On the show, Lozano and Puff try to put inappropriate behavior caught on tape, like infidelity and vengeful acts, into perspective by applying what they know about psychology. Producers showed Lozano and Puff clips from the show and filmed their explanations for nasty behavior caught on tape.

There are clips of surveillance videos showing disgruntled workers lashing out by urinating into the office water cooler and coffee pot and a homeless man who gets revenge when a business won’t let him use a public bathroom by drawing a frowning face on the wall with his own excrement.

“This man was expressing himself and how he felt with his poo,” Puff said. “He didn’t draw a smiley face, he drew a sad face.”

An ongoing theme in the show is the use of bodily functions as a tool for revenge.

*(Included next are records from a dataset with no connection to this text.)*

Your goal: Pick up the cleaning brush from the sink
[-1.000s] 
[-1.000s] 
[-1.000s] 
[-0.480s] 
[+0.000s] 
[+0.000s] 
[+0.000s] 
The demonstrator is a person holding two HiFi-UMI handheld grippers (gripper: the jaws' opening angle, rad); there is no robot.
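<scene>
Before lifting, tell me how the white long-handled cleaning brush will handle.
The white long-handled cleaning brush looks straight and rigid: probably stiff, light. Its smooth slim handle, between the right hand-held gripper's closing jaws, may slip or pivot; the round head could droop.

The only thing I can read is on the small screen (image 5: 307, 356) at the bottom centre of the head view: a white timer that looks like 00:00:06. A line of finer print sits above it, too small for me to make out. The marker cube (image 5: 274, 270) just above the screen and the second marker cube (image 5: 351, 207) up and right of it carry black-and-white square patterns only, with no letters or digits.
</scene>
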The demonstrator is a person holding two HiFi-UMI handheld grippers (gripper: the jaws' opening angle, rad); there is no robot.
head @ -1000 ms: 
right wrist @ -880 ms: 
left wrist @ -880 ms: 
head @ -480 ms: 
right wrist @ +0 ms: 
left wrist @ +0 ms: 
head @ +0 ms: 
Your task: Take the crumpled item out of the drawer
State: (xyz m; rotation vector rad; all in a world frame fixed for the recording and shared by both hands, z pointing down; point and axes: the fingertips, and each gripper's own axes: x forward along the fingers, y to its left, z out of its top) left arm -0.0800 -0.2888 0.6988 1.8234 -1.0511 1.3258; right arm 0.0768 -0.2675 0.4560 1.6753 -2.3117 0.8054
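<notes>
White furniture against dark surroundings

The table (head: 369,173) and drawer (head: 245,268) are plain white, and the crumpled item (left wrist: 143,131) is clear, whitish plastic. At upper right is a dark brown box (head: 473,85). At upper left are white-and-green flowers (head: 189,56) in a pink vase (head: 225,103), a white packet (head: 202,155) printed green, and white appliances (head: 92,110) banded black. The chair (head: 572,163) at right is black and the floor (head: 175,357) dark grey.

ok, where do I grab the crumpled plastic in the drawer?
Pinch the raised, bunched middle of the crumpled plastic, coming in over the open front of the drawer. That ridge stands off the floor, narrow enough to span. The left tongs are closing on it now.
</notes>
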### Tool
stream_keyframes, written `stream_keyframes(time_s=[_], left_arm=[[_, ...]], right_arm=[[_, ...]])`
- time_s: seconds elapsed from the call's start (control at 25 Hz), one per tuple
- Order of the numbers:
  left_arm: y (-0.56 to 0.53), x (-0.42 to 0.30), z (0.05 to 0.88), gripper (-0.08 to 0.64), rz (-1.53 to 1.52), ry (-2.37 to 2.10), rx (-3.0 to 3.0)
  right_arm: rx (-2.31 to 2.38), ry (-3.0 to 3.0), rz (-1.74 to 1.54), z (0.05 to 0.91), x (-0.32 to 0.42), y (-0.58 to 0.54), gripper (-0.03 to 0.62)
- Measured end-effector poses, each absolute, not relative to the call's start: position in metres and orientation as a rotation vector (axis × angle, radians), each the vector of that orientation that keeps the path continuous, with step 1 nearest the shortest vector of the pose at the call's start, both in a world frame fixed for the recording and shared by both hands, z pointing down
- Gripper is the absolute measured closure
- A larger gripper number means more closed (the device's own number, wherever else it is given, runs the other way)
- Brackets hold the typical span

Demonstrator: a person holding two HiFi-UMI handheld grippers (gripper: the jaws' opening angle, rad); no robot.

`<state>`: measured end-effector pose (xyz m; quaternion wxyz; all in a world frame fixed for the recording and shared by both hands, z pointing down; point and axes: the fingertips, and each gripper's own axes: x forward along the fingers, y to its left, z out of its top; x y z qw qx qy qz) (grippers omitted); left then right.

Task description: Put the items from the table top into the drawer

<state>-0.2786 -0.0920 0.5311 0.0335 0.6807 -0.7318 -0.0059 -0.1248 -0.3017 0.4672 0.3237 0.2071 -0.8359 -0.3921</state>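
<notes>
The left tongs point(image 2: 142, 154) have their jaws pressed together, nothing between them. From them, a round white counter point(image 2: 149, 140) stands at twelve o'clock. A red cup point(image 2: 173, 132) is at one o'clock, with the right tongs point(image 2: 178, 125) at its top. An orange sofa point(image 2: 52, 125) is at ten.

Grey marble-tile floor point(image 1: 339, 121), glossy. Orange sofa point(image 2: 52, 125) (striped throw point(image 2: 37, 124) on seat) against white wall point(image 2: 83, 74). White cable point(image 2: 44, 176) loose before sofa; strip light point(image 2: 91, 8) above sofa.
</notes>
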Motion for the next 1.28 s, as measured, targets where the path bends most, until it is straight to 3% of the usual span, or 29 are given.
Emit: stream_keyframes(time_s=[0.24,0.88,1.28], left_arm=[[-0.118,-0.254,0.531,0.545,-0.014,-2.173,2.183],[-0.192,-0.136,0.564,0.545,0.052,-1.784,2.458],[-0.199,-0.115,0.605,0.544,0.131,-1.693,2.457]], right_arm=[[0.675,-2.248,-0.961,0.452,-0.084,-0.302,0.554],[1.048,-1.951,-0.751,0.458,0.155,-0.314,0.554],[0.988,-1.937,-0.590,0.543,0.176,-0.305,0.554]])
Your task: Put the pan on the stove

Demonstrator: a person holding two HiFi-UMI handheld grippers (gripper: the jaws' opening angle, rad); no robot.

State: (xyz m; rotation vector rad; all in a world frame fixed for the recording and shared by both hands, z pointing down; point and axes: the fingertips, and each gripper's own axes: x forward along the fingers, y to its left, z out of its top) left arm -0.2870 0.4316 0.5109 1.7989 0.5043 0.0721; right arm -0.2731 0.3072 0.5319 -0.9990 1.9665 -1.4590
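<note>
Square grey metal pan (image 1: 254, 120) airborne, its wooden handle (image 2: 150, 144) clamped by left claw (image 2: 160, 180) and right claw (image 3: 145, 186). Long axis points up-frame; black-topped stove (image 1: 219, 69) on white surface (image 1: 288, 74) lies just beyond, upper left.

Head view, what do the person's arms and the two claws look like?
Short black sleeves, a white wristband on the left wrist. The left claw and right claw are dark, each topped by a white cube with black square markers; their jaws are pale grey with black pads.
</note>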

“I think it’s because it’s something that comes from the darkest part of us,” Puff said.

Lozano viewed clips of surveillance footage catching people cheating on their significant others for the show. The motivations behind infidelity can be complex, she said.

“It’s something that could stem from pain or anger at their spouse, seeking revenge,” she said. “There also could be sexual addiction that comes into play, or it could be a behavior that they learned from their parents and it’s the only way they know how to cope.”

Puff is the author of the book “Anger Work: How to Express your Anger and Still be Kind.” Lozano is a marriage and family intern. At their practice, Newport Beach Healthy Living, 2436 W. Coast Hwy., Suite 103, they counsel patients on everything from depression to relationship issues.

“These people on the show, they’re empty people,” Puff said. “We try to fill people up here.”